Durante un momento nadie habló. Todos contemplaron silenciosamente a Silvara, considerando esta nueva posibilidad. Derek alzó la cabeza con los ojos relucientes. Laurana miró a Sturm alarmada.

—No creo que una sola persona deba cargar con tan grave responsabilidad —dijo Sturm jadeante—. Por lo menos deberíamos ir dos de nosotros...

—¿Te refieres a ti mismo, Brightblade? —preguntó Derek.

—Sí, desde luego, si alguien ha de ir debería ser Sturm —dijo Laurana.

—Puedo dibujar un mapa de las montañas —dijo Silvara—. El camino no es difícil. El puesto de avanzada de los Caballeros está solo a dos días de viaje de aquí.

—Pero no podemos volar —protestó Sturm—, ¿qué ocurrirá con nuestro rastro? Seguramente los elfos se darán cuenta de que nos hemos dividido.

—Una avalancha —sugirió Silvara—. Cuando Theros arrojó las rocas por la montaña me dio una idea.

Miró hacia arriba y los demás siguieron su mirada. Sobre ellos se alzaban picos cubiertos de nieve.

—Con mi magia puedo provocar una avalancha —dijo lentamente Gilthanas—. Borraré las huellas de todos.

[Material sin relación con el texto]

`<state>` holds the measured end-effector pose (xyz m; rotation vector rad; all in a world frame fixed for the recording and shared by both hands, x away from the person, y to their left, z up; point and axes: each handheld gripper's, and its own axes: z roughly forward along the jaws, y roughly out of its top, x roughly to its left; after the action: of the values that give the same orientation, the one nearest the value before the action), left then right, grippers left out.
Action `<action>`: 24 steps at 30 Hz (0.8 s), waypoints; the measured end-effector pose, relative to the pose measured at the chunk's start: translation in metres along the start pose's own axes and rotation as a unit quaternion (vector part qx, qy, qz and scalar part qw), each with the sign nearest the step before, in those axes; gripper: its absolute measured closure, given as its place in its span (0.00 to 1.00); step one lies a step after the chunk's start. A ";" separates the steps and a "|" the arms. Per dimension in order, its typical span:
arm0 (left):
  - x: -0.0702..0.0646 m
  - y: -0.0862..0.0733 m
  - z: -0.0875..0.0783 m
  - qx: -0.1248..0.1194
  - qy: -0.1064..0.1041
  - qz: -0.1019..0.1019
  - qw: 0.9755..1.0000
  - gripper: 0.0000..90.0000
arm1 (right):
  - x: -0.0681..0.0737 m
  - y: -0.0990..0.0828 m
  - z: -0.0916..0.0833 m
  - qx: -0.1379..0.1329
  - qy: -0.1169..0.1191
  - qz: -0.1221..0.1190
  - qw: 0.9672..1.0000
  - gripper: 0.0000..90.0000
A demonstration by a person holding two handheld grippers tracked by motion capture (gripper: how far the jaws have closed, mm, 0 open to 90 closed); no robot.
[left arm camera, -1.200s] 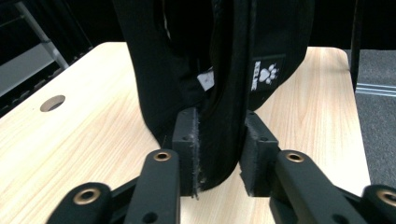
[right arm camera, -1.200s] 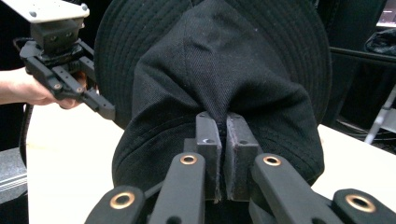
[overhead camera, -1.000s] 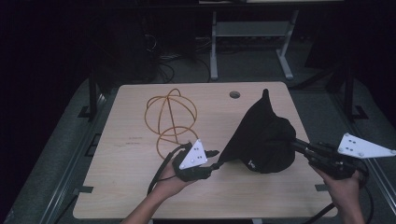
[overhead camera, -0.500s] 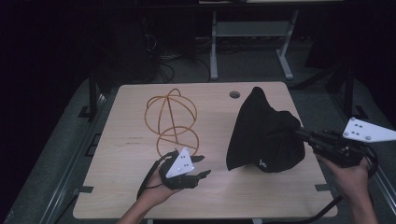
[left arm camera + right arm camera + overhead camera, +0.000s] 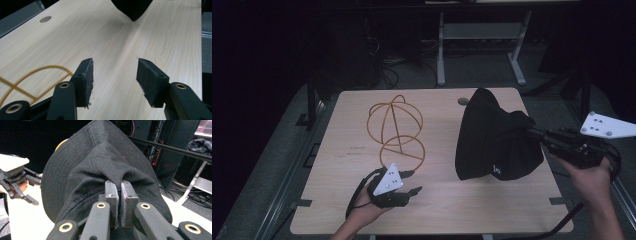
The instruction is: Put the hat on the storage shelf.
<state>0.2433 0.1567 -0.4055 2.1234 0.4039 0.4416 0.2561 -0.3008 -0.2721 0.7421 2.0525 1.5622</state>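
Observation:
A black cap [image 5: 494, 137] hangs over the right half of the table, lifted at its right side. My right gripper [image 5: 532, 132] is shut on the cap's fabric, and in the right gripper view the pads [image 5: 110, 195] pinch a fold of the cap [image 5: 100, 162]. A gold wire hat stand [image 5: 396, 127] stands left of centre on the table. My left gripper [image 5: 412, 182] is open near the table's front edge, just below the stand's ring base. In the left gripper view its pads [image 5: 86, 77] stand wide apart over bare wood, with the stand's ring [image 5: 30, 77] at the left.
The light wooden table [image 5: 362, 220] has a round cable hole [image 5: 463, 101] at its back edge. A metal frame stand [image 5: 477, 37] and cables sit on the dark floor behind. Dark floor surrounds the table on all sides.
My left gripper has let go of the cap and drawn back toward the front left, open. My right gripper has carried the cap slightly rightward, and the cap now hangs fuller.

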 end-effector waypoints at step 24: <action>0.015 -0.035 -0.013 0.014 0.027 -0.035 0.999 0.44 | 0.006 0.054 0.030 0.018 0.017 -0.016 1.000 0.95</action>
<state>0.2465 0.1916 -0.4254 2.1201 0.5172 0.4552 0.2788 -0.2640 -0.2278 0.6971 2.1124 1.5347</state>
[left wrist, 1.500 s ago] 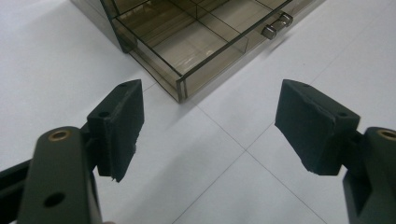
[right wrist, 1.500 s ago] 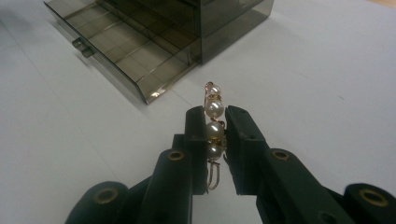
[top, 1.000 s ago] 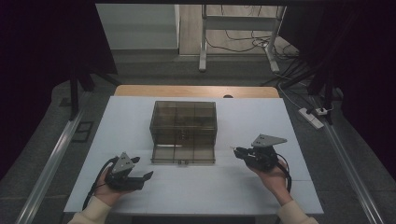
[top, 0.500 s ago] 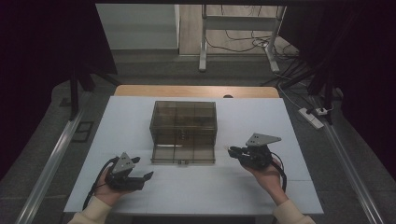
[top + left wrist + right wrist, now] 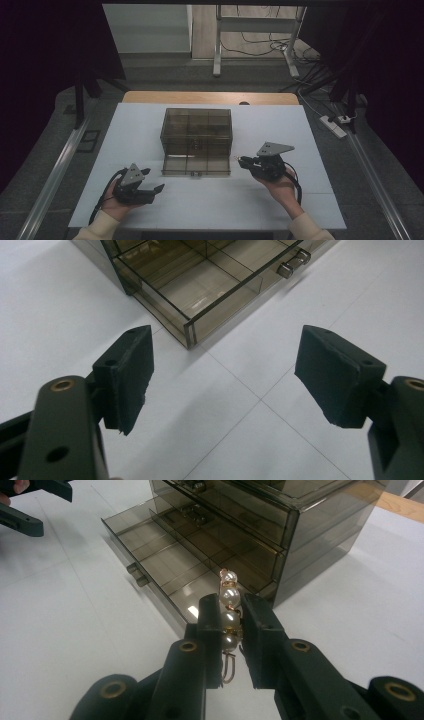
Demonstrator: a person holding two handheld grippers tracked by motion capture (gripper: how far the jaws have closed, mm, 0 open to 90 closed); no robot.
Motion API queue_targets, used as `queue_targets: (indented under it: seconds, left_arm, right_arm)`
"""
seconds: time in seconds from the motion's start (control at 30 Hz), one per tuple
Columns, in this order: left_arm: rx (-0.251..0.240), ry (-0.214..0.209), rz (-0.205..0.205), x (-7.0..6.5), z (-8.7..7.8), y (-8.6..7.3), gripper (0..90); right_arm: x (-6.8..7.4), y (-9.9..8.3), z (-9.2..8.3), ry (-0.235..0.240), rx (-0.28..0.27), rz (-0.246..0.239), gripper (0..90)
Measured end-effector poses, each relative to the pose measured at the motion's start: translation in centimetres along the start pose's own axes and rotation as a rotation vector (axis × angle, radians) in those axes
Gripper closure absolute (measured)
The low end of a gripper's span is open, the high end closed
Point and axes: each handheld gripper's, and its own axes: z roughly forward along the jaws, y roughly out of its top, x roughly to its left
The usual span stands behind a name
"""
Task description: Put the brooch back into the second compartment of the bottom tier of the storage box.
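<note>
White tabletop (image 5: 310,130): faint seam lines cross surface. Wooden strip (image 5: 210,97) along far table edge. Metal rail (image 5: 55,172) beside table's left side; matching rail (image 5: 372,175) at right. White power strip (image 5: 334,126) on grey floor right of table. Tangled cables (image 5: 252,47) beyond, near grey frame legs (image 5: 218,45). Black curtains (image 5: 45,55) flank scene.

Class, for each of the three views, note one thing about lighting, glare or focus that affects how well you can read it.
High view: dim, with black surroundings, the white table lit evenly. Left hand-held gripper view: the near black pads look soft, and a small glare patch sits on the open drawer of the smoky transparent plastic drawer box. Right hand-held gripper view: the pearl-and-gold earring is sharp, with highlights on its beads.
</note>
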Motion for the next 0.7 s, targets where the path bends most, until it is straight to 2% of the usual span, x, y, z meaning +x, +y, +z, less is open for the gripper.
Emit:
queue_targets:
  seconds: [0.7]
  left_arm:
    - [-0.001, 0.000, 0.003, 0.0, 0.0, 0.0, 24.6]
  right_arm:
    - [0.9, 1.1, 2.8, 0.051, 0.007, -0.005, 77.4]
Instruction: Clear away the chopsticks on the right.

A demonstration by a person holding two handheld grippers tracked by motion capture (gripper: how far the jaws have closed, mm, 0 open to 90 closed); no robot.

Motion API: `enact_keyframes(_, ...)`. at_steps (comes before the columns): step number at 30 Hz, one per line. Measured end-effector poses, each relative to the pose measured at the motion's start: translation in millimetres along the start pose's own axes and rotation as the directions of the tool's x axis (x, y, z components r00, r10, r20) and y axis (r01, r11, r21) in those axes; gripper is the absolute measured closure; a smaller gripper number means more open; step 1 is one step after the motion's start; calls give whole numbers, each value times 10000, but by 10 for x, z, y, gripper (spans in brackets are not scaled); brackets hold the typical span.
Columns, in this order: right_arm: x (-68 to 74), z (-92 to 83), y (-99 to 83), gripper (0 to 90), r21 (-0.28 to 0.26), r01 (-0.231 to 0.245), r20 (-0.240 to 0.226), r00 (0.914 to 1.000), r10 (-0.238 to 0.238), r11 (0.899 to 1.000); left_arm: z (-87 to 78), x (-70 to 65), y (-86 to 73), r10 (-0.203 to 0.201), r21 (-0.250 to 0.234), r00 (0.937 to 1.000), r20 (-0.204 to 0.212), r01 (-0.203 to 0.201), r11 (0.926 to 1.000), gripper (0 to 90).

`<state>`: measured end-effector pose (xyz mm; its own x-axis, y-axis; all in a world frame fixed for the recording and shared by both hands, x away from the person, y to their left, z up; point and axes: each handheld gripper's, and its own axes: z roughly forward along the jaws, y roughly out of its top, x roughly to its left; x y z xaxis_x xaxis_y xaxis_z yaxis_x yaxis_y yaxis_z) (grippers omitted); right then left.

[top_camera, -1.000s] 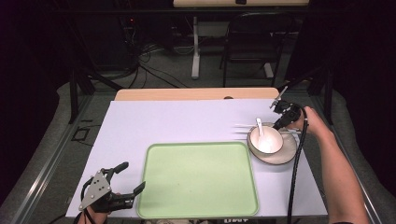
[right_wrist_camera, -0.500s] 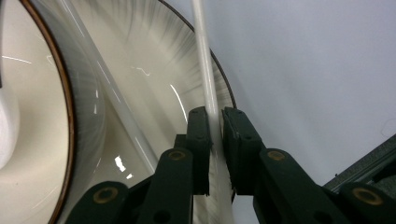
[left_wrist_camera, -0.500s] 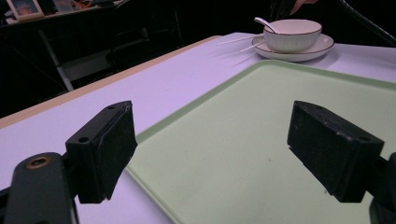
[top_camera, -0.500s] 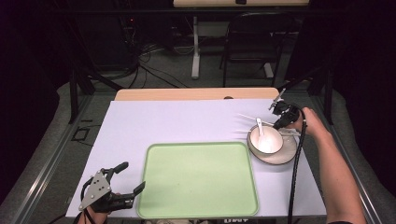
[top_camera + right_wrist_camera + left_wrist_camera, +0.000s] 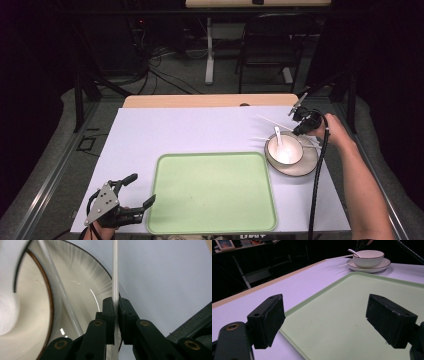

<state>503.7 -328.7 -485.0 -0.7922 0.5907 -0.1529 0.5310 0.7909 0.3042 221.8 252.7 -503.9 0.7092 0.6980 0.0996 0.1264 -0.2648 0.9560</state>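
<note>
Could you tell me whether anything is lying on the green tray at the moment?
No, in the high view the green tray has a bare surface, and the bowl sits on its saucer beside it.

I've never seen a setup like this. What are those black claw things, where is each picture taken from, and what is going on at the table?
No robot here: a person holds a hand-operated grasping tool in each hand. The high view looks down on the white table from above the person. The other two pictures come from small cameras riding on each tool, looking along its two black jaws.

On the table lie a pale green tray and, to its right, a white bowl on a saucer, with a white spoon in the bowl.

The left tool rests near the tray's left edge, jaws wide apart, holding nothing. The right tool has just closed its jaws on a thin white chopstick beside the saucer; a second chopstick lies across the saucer.
</note>
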Motion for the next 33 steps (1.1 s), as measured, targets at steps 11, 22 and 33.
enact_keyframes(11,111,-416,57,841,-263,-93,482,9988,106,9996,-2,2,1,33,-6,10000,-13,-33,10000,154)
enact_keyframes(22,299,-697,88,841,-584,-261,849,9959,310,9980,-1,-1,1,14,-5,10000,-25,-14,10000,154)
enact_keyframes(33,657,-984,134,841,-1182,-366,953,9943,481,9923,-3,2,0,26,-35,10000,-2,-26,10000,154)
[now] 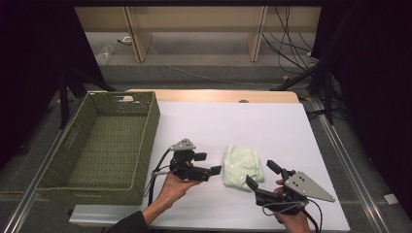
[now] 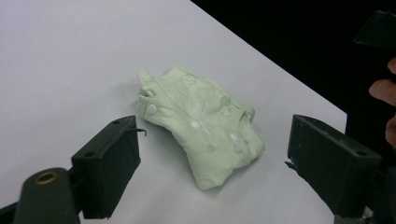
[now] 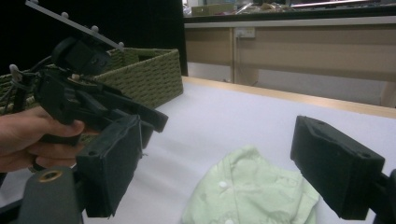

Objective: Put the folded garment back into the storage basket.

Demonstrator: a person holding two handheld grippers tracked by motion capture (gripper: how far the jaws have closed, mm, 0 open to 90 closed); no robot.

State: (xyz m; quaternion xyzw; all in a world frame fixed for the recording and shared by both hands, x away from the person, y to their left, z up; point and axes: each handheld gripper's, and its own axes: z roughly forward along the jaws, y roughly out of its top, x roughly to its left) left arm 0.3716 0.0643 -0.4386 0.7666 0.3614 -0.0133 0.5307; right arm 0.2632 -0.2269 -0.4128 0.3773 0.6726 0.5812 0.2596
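The folded green garment (image 1: 242, 165) lies alone on the white counter (image 1: 233, 121), with bare surface on all sides. It is flanked by the left gripper (image 1: 210, 164) and the right gripper (image 1: 261, 174), both held with fingers spread wide. The woven basket (image 1: 141, 141) stands at the counter's left, well apart from the garment; its interior is unobstructed.

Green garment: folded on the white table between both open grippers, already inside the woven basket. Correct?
Not quite. The green garment is folded and lies between the open left gripper and the open right gripper, but it sits on the white table, not in the woven basket. The high view shows the basket apart, at the table's left, with nothing in it.
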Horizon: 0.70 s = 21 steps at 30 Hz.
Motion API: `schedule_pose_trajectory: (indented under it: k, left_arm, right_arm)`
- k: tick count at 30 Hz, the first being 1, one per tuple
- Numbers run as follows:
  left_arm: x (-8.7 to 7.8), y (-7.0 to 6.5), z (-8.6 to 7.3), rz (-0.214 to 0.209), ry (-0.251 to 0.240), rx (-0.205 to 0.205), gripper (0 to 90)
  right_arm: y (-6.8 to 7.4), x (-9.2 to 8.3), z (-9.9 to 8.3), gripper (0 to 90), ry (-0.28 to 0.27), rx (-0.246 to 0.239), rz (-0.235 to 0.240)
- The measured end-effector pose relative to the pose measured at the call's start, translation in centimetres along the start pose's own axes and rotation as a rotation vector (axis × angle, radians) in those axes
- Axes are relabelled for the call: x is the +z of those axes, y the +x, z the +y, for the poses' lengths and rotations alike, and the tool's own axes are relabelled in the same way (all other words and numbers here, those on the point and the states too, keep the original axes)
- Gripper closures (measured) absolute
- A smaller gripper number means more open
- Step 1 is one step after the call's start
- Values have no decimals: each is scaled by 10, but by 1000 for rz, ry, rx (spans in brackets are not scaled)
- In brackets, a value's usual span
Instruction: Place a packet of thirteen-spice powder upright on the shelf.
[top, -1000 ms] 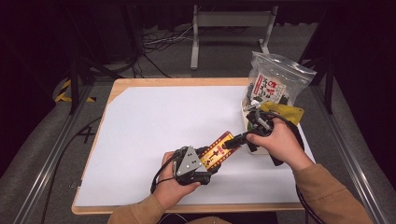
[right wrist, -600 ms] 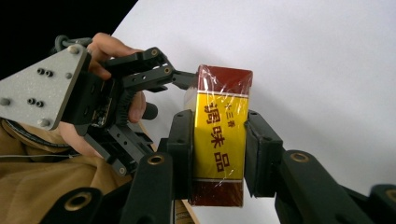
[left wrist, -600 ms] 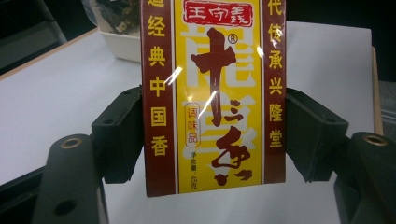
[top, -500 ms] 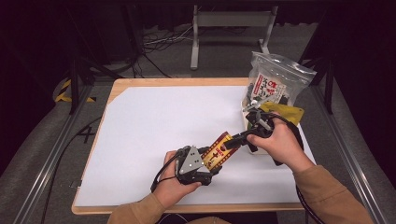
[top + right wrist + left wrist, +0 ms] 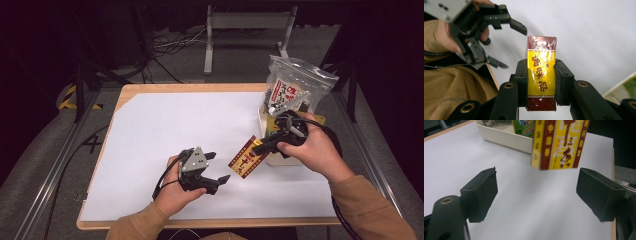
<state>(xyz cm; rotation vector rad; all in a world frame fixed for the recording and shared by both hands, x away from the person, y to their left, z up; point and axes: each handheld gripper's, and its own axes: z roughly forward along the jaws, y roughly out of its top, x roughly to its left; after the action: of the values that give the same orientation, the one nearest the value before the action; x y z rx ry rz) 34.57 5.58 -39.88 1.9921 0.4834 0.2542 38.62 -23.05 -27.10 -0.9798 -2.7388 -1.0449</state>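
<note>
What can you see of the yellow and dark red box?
The yellow and dark red box is a slim rectangular carton in glossy clear wrap, with dark red ends, a yellow middle and red characters. The right gripper holds it clear of the white table cover, fingers pressing its two narrow sides. It tilts toward the open left gripper, whose jaws have just opened; nothing lies between them.

Lighting: bright overhead light on the white surface (image 5: 165,135); room beyond it dark. Shadows: soft, faint under the packet (image 5: 559,142) in the left gripper view. Glare: sheen on the packet's wrap, right gripper view. Focus: packet blurred close up; high view slightly grainy.
</note>
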Motion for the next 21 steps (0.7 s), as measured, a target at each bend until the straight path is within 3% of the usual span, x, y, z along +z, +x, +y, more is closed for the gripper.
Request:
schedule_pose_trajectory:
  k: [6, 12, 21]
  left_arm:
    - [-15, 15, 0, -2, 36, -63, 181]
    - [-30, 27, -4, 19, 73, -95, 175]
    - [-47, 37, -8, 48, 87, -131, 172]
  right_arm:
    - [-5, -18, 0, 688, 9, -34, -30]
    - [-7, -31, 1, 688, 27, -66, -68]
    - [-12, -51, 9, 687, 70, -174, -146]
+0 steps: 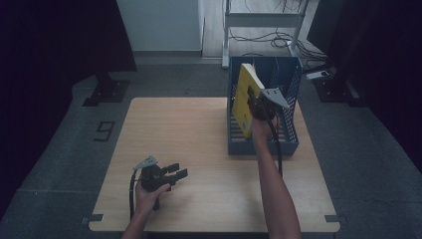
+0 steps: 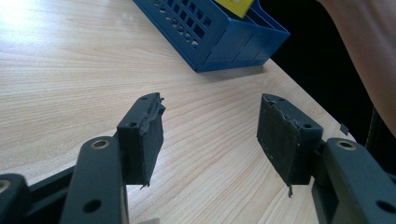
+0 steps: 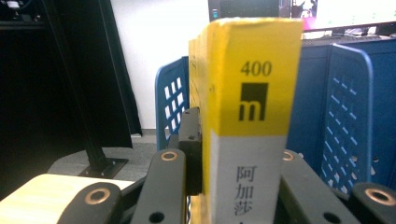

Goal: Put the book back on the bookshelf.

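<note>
A yellow book held over a blue plastic file rack on a pale wooden desk.

The right gripper [image 1: 255,103] has its black fingers [image 3: 190,149] clamped on a thick yellow book [image 1: 245,99], one on each cover; the book hangs tilted above the rack's open compartments. Its spine is glossy yellow over a grey-white band, printed with "400", a square black logo and dark characters. The file rack [image 1: 288,124] is rigid blue plastic with perforated lattice walls and upright dividers, standing at the desk's far right. The desk [image 1: 199,144] is a smooth rectangle with fine, light wood grain. The left gripper [image 1: 176,174] rests low near the front left of the desk, its fingers [image 2: 144,140] spread apart around nothing; their flat, matte black rubber pads look worn and frayed at the edges.
</note>
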Available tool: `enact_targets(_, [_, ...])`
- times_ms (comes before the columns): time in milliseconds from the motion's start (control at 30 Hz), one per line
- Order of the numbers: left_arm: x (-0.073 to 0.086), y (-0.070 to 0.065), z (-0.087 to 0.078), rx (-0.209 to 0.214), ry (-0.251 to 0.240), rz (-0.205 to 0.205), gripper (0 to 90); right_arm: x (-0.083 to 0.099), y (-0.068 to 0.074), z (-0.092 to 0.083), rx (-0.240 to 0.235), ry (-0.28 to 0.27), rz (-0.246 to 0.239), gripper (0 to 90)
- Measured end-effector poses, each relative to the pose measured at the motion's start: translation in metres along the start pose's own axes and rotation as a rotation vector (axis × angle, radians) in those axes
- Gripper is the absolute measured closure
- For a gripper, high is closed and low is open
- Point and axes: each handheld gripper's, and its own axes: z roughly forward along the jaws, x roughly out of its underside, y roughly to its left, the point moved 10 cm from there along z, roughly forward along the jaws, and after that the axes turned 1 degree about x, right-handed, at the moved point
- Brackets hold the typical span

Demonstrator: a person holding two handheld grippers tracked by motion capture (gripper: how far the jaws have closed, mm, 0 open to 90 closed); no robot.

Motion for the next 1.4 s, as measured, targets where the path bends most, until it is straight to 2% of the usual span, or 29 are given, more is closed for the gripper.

—No del todo —previno Silvara—. Debemos permitir que las nuestras vuelvan a ser encontradas, aunque no de forma demasiado clara. Después de todo, nosotros queremos que nos sigan.

—¿Pero adónde iremos? —preguntó Laurana—. No tengo intención de vagar sin rumbo por la espesura.

—Conozco un..un lu..lugar —a Silvara le falló la voz y bajó la mirada al suelo—. Es secreto, sólo lo conoce mi gente. Os llevaré allí. Por favor, debemos apresuramos. ¡No tenemos mucho tiempo!

—Yo llevaré el Orbe a Sancrist —dijo Derek—, pero iré sólo. Sturm debería ir con vosotros. Necesitaréis un guerrero.

—Tenemos guerreros —dijo Laurana—. Theros, mi hermano, el enano. Yo misma ya he tenido experiencia en la batalla...

—Y yo —añadió Tasslehoff.

—Y el kender —añadió Laurana ceñuda—. Además, no llegará a correr la sangre.

Sus ojos captaron la expresión de preocupación de Sturm, se preguntó qué estaría pensando el caballero. Su voz se suavizó.